• **What you should do**: Among the lines below, copy exactly those from the one with "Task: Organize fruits" through the one with "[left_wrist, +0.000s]", counting both ends.

+ + +

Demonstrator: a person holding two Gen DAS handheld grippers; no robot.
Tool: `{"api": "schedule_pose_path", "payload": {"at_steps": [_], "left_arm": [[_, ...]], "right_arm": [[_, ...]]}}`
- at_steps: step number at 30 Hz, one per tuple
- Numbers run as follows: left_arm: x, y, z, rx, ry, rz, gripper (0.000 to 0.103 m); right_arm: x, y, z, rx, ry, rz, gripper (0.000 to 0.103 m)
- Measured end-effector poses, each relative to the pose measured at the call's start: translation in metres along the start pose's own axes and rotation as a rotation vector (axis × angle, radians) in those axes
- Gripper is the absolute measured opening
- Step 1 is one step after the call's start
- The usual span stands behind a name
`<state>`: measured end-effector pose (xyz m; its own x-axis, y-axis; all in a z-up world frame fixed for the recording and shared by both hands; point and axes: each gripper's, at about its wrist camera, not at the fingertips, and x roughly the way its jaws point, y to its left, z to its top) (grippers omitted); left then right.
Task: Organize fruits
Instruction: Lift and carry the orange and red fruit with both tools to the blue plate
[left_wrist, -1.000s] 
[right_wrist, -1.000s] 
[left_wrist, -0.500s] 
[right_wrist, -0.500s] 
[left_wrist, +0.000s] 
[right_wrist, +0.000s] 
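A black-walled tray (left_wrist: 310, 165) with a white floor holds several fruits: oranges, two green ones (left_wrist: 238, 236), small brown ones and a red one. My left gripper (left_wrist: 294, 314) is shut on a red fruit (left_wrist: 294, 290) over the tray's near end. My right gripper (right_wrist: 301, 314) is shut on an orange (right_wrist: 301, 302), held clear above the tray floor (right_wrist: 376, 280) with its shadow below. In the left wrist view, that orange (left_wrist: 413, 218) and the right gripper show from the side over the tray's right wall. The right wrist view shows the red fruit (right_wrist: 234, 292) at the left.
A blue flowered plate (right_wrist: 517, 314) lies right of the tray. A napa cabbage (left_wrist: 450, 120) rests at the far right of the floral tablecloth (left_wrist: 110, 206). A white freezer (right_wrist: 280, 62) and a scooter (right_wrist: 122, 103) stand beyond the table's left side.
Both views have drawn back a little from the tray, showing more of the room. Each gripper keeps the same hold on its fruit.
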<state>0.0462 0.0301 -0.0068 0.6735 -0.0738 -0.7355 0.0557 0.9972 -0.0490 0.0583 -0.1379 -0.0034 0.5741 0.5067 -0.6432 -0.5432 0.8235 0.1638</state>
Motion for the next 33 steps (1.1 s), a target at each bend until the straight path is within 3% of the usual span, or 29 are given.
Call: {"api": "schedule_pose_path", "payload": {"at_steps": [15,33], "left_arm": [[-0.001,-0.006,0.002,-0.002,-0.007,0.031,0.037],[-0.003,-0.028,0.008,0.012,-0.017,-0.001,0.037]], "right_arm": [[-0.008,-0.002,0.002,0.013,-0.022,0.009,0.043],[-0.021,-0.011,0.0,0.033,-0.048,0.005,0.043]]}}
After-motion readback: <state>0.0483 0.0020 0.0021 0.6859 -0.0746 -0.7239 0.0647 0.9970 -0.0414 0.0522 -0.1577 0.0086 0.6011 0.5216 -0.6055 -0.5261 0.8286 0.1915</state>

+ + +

• **Your response**:
Task: Organize fruits
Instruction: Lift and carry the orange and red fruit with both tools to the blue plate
[left_wrist, -1.000s] 
[right_wrist, -1.000s] 
[left_wrist, -0.500s] 
[right_wrist, -0.500s] 
[left_wrist, +0.000s] 

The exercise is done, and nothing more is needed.